Both biographies take a comparable approach, particularly in their early parts. Inspirations for characters and plot points are duly noted, as are the places where fiction and reality diverge, though neither author treats the novels entirely as memoirs-in-disguise. These factual similarities suggest that much of the author’s life was documented outside of Bailey’s Roth trove – in various archives, and in Roth’s own copious writings. In their acknowledgments, Nadel and Bailey thank some of the same librarians, and it’s hard not to imagine the awkward moments. Did their hands graze in the Library of Congress cafeteria while reaching for the same bowl of Jell-O?

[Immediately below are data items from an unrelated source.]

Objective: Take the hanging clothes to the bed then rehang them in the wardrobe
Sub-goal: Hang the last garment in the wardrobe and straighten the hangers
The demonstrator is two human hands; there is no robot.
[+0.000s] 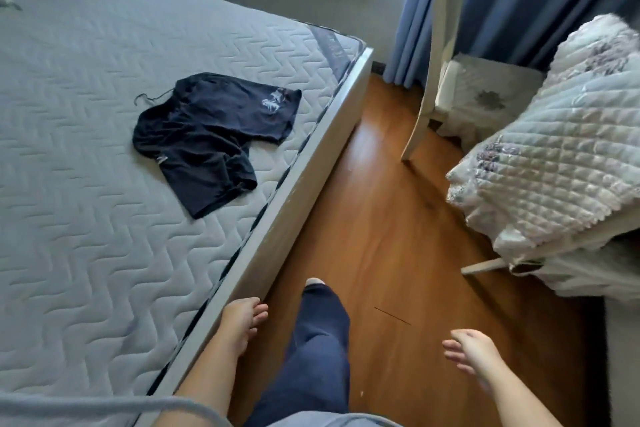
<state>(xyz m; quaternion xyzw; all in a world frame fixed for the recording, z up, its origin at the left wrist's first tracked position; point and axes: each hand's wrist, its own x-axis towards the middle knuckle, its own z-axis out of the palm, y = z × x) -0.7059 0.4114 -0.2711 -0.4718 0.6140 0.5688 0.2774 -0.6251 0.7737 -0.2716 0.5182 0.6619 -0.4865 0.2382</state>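
Black shirt point(211, 135) on bed point(86, 218) lies far-left of the slack, empty left hand point(242, 319); right hand point(474, 350), likewise, farther

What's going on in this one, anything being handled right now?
Nothing is being held. A person stands on the wooden floor beside the bed, one leg forward. The left hand hangs by the bed's edge and the right hand is out over the floor, both with relaxed fingers. A dark garment on a hanger lies crumpled on the bed. No wardrobe is in view.
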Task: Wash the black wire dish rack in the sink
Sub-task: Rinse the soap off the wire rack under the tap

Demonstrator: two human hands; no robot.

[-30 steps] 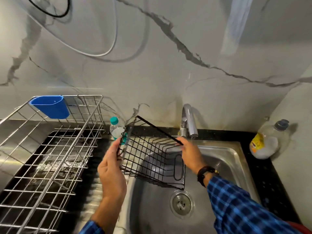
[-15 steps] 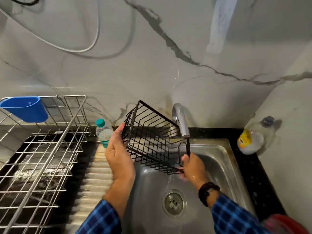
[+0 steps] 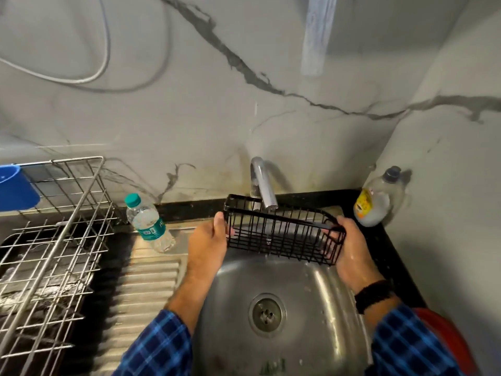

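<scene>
Black wire dish rack (image 3: 282,232) held open side up over the sink (image 3: 311,294), just under the faucet (image 3: 264,185) at its 12 o'clock.

The left hand (image 3: 208,240) grips the rack's 9 o'clock end, thumb up at the rim. The right hand (image 3: 352,251) curls round the 3 o'clock end. Both forearms reach in from 6 o'clock in blue plaid sleeves. A water bottle (image 3: 147,221) stands at 9 o'clock, with a silver drying rack (image 3: 54,240) beyond it. A soap bottle (image 3: 375,204) sits on the tabletop (image 3: 387,253) at 2 o'clock.
</scene>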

The subtitle of Nadel’s book, a nod to Roth’s 1986 novel The Counterlife, is also an attempt to weaponize Roth’s own definition of the term as “one’s own anti-myth.” That said, Nadel’s promise “to go behind the curtain, the mask, and roadblocks that Roth repeatedly put up to protect his real life,” is primarily fulfilled through armchair psychologizing (Nadel teaches English at UBC). He labels Roth’s accusations of abandonment against his second wife, Claire Bloom, for example, “a characteristic borderline personality ploy,” though Roth didn’t have a BPD diagnosis. There are frequent references to Roth’s “control” issues, which Nadel knows about firsthand, Roth having successfully sued him to rewrite a line in an essay about Roth’s fear of intimacy with women – an incident only Bailey mentions.

Nadel also names a few people, mostly girlfriends, that Bailey alludes to pseudonymously, apparently at the women’s requests – a gesture of respect that feels ironic in light of recent events: publishing executive Valentina Rice used a pseudonym when she sent her rape allegations to Bailey’s publisher and The New York Times.

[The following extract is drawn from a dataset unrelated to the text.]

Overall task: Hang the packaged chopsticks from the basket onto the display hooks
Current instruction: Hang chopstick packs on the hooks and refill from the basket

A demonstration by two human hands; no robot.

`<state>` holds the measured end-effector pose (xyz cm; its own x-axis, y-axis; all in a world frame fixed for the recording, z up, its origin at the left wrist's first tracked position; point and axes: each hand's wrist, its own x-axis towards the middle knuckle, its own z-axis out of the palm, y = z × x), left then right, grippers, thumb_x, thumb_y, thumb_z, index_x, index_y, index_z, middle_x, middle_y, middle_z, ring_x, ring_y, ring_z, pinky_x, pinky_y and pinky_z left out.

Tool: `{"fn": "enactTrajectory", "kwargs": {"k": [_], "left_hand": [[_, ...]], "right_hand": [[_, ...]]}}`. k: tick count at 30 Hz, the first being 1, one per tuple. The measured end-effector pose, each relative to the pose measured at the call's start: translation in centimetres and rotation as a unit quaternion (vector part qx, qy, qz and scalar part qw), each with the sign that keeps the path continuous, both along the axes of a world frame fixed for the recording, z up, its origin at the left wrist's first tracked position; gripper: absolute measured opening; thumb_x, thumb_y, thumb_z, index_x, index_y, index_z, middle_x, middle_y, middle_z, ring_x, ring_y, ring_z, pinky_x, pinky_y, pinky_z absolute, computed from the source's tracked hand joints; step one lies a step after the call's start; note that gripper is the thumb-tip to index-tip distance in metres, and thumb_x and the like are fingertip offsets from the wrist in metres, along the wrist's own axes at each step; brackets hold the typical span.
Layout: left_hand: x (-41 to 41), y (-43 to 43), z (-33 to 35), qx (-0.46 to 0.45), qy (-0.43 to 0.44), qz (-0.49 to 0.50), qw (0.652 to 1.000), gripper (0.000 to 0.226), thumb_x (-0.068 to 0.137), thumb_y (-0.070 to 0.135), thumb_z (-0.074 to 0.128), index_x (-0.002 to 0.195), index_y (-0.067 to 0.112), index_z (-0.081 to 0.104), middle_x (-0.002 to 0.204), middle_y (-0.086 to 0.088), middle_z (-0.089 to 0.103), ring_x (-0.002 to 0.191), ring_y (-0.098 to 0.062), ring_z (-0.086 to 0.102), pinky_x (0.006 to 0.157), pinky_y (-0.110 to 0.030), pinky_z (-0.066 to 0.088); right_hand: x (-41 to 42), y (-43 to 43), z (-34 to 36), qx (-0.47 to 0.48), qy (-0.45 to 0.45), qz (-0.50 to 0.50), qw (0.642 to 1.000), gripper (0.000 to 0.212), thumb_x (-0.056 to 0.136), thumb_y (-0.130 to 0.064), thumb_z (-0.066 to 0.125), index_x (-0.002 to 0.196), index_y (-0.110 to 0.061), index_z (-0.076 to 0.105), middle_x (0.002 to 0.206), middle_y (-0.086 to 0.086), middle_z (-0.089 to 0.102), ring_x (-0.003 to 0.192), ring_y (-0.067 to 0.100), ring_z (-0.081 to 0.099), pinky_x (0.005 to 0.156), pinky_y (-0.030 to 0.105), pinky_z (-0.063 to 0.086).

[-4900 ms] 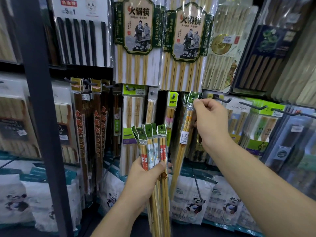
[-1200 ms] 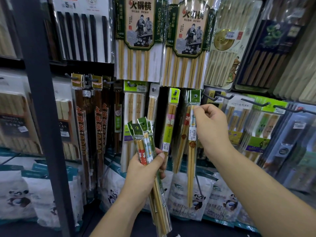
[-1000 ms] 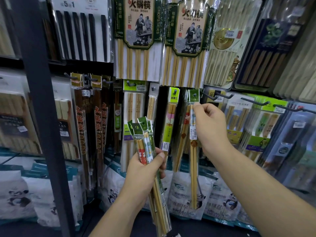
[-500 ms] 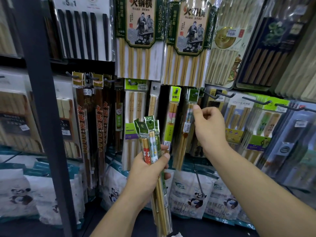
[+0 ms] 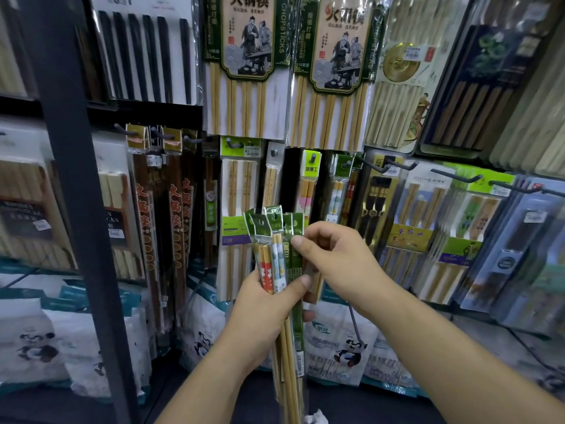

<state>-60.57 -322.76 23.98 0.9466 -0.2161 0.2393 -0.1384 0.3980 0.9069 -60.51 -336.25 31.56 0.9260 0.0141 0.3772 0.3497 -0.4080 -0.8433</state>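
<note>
My left hand (image 5: pixel 266 307) grips a bundle of several packaged chopsticks (image 5: pixel 276 258) with green header cards, held upright in front of the display. My right hand (image 5: pixel 333 258) has come down to the bundle, and its thumb and fingers pinch the rightmost pack with the green wrapper (image 5: pixel 296 301). On the display hook (image 5: pixel 347 164) above hang green-header packs (image 5: pixel 339 191). Another hook to its right (image 5: pixel 374 168) juts out over black-tipped chopsticks. The basket is out of sight.
A dark vertical shelf post (image 5: pixel 73 191) stands at the left. Large chopstick packs (image 5: pixel 247 65) hang along the top row. More hooks (image 5: pixel 452 175) stick out at the right. White panda-print bags (image 5: pixel 339 347) line the bottom shelf.
My right hand left the pack hanging on the hook and dropped down-left to the bundle. Now it pinches a pack in my left hand's bundle. The left hand stayed roughly in place.
</note>
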Motion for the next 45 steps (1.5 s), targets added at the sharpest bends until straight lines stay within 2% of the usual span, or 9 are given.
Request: {"fn": "enactTrajectory", "kwargs": {"k": [2, 8, 13, 18, 23, 28, 37, 41, 45], "left_hand": [[-0.1, 0.0, 0.2, -0.03, 0.017, -0.007, 0.999, 0.014, 0.089, 0.018, 0.077, 0.095, 0.03, 0.079, 0.097, -0.003, 0.079, 0.083, -0.022, 0.076, 0.066, -0.041, 0.063], [0.4, 0.1, -0.1, -0.037, 0.039, 0.062, 0.997, 0.017, 0.092, 0.014, 0.075, 0.079, 0.026, 0.078, 0.08, -0.001, 0.076, 0.08, -0.016, 0.076, 0.063, -0.027, 0.062], [0.6, 0.2, -0.3, -0.042, 0.05, 0.029, 0.997, 0.017, 0.093, 0.011, 0.074, 0.08, 0.022, 0.075, 0.074, -0.006, 0.068, 0.072, -0.022, 0.07, 0.067, -0.042, 0.063], [0.7, 0.0, -0.7, -0.025, 0.048, 0.033, 0.998, 0.005, 0.093, 0.011, 0.075, 0.093, 0.01, 0.069, 0.074, -0.008, 0.067, 0.071, -0.021, 0.069, 0.065, -0.04, 0.062], [0.9, 0.1, -0.8, -0.024, 0.043, 0.033, 0.998, 0.008, 0.093, 0.011, 0.075, 0.096, 0.008, 0.068, 0.074, -0.009, 0.067, 0.071, -0.021, 0.069, 0.065, -0.04, 0.062], [0.8, 0.2, -0.6, -0.017, 0.035, 0.032, 0.999, 0.008, 0.093, 0.011, 0.074, 0.096, 0.008, 0.068, 0.074, -0.009, 0.066, 0.07, -0.02, 0.069, 0.064, -0.039, 0.062], [0.7, 0.2, -0.5, -0.019, 0.036, 0.032, 0.999, 0.006, 0.093, 0.011, 0.075, 0.095, 0.01, 0.069, 0.076, -0.007, 0.068, 0.071, -0.02, 0.069, 0.064, -0.038, 0.061], [0.7, 0.2, -0.5, -0.02, 0.034, 0.033, 0.999, 0.006, 0.093, 0.011, 0.074, 0.096, 0.009, 0.069, 0.076, -0.008, 0.067, 0.071, -0.02, 0.068, 0.064, -0.037, 0.061], [0.7, 0.2, -0.6, -0.018, 0.034, 0.035, 0.999, 0.006, 0.093, 0.011, 0.074, 0.096, 0.009, 0.068, 0.076, -0.008, 0.066, 0.07, -0.02, 0.068, 0.064, -0.036, 0.06]], "right_hand": [[0.2, -0.4, -0.2, 0.021, 0.003, -0.009, 1.0, 0.016, 0.095, -0.026, 0.071, 0.084, -0.014, 0.071, 0.066, -0.006, 0.056, 0.065, 0.01, 0.055, 0.065, 0.032, 0.052], [1.0, -1.3, 1.2, 0.073, -0.059, -0.087, 0.992, 0.021, 0.098, -0.031, 0.067, 0.079, -0.026, 0.075, 0.064, -0.017, 0.063, 0.059, -0.004, 0.054, 0.058, 0.012, 0.046], [1.6, -2.1, 3.9, 0.127, -0.101, -0.136, 0.977, 0.025, 0.103, -0.031, 0.058, 0.087, -0.025, 0.076, 0.07, 0.003, 0.056, 0.065, 0.016, 0.051, 0.066, 0.036, 0.052], [2.6, -2.2, 5.4, 0.125, -0.117, -0.166, 0.971, 0.032, 0.105, -0.029, 0.056, 0.083, -0.008, 0.068, 0.062, 0.005, 0.035, 0.059, 0.018, 0.034, 0.053, 0.023, 0.036], [3.2, -2.2, 5.0, 0.135, -0.111, -0.175, 0.969, 0.041, 0.104, -0.026, 0.055, 0.084, 0.009, 0.054, 0.057, 0.0, 0.029, 0.06, 0.019, 0.029, 0.058, 0.015, 0.041], [3.2, -2.1, 4.9, 0.141, -0.117, -0.18, 0.966, 0.042, 0.102, -0.025, 0.056, 0.08, 0.01, 0.05, 0.064, 0.008, 0.031, 0.062, 0.02, 0.03, 0.07, 0.021, 0.04], [3.2, -2.1, 5.0, 0.142, -0.12, -0.186, 0.965, 0.04, 0.102, -0.023, 0.056, 0.081, 0.01, 0.05, 0.058, 0.0, 0.03, 0.057, 0.018, 0.03, 0.066, 0.02, 0.044], [3.2, -2.1, 5.2, 0.14, -0.119, -0.195, 0.964, 0.038, 0.101, -0.021, 0.056, 0.08, 0.009, 0.049, 0.054, -0.004, 0.029, 0.051, 0.013, 0.027, 0.08, 0.02, 0.05], [3.5, -2.2, 4.7, 0.15, -0.117, -0.188, 0.964, 0.038, 0.1, -0.019, 0.056, 0.081, 0.012, 0.049, 0.062, 0.007, 0.029, 0.062, 0.021, 0.028, 0.104, 0.033, 0.049]]}}
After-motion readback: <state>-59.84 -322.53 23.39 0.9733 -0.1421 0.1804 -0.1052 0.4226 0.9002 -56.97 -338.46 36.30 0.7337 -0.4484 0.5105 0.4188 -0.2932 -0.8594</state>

The excellence of Roth’s work has often been used as a shield against his personal transgressions. But because neither of these books is, understandably, a work of literary criticism, both end up bringing Roth’s troublesome personality and relationships to the fore. As far as the misogyny charges go, both try to tread a middle line by sticking to facts instead of passing judgment. Bailey, whose take will forever be seen through the lens of his own conceivably worse transgressions, offsets the calamitous marriages; the litany of endless, overlapping affairs with young women, including his students (again, Bailey’s neutrality takes on a more sinister cast, some ex-middle-school students having accused him of “grooming” them), by taking inventory of the female intellectuals and writers who stuck by Roth; the exes who showed up at his deathbed, not to gloat or dance, but to mourn. This sometimes feels like a “some of my best friends are Black”-type defence.

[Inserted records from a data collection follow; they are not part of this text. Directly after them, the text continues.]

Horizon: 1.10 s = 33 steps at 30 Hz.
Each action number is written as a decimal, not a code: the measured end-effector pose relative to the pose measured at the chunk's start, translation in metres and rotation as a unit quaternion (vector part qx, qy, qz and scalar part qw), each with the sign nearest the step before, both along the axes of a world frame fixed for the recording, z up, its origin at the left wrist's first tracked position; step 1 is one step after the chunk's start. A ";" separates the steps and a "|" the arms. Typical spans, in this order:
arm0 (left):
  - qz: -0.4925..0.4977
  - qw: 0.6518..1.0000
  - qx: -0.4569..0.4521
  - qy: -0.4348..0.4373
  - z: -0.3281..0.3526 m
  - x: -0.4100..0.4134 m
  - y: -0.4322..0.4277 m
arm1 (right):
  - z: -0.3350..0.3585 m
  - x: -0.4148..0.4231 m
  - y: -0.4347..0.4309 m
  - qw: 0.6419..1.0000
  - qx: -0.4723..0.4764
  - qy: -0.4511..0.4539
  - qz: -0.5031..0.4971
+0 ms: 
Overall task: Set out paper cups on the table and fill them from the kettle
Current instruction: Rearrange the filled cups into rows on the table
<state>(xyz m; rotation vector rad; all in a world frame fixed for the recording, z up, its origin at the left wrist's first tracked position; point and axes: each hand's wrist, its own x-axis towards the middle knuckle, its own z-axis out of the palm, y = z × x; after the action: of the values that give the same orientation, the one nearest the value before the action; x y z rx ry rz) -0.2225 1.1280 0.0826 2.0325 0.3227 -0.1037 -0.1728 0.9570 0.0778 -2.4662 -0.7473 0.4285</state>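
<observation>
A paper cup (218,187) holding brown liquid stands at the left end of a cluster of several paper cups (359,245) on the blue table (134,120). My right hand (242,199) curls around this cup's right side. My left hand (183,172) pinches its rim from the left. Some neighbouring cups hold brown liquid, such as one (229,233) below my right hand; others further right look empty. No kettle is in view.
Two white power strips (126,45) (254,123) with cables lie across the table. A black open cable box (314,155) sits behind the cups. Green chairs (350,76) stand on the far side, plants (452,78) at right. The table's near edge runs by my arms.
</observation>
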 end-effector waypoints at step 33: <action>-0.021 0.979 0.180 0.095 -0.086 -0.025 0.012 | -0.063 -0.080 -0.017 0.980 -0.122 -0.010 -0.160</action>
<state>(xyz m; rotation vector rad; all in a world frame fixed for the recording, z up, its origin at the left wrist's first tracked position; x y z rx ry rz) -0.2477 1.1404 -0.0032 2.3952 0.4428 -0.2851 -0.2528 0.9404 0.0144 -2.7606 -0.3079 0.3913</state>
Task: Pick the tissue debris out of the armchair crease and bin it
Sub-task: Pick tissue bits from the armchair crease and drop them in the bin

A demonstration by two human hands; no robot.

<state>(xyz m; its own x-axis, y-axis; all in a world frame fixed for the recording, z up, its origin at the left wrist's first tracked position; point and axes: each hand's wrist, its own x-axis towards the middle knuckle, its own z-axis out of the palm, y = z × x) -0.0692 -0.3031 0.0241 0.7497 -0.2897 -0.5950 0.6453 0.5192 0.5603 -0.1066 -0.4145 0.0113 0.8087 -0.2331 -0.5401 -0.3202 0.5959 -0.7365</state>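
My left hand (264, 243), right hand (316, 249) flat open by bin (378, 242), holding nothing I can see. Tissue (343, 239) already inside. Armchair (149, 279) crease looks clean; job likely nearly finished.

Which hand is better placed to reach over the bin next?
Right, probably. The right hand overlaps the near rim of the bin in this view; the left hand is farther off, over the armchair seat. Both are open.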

Nadel, for his part, suggests Roth was drawn to “needy” women “because, like his father, he possessed a deep urge to help” and that he married his first wife, Maggie, out of a “saviour complex.” When things inevitably went south, Roth lashed back through fiction. It was after Bloom published her “revenge memoir,” Nadel notes that “a series of dead or disappeared wives began to appear or reappear in [Roth’s] work.” (Though they were married 17 years, Bailey’s book inexplicably has no photo of Bloom; Nadel’s has one.)

The problem with the misogyny debate may be semantic. Roth comes off less as a global woman-hater than an immature, perpetual grievance-nurser. Take sex and marriage out of the mix, and his vitriol skews more gender-neutral. It’s hard to imagine any self-respecting misogynist asking a woman to be his official biographer as Roth did, before settling on Bailey (who approached Roth). After firing his first choice, Roth had asked the celebrated biographer Hermione Lee, who declined because she was writing about Tom Stoppard. His final choice having backfired so spectacularly, Roth, from his grave, is surely ruing that fact, and cursing Tom Stoppard as well.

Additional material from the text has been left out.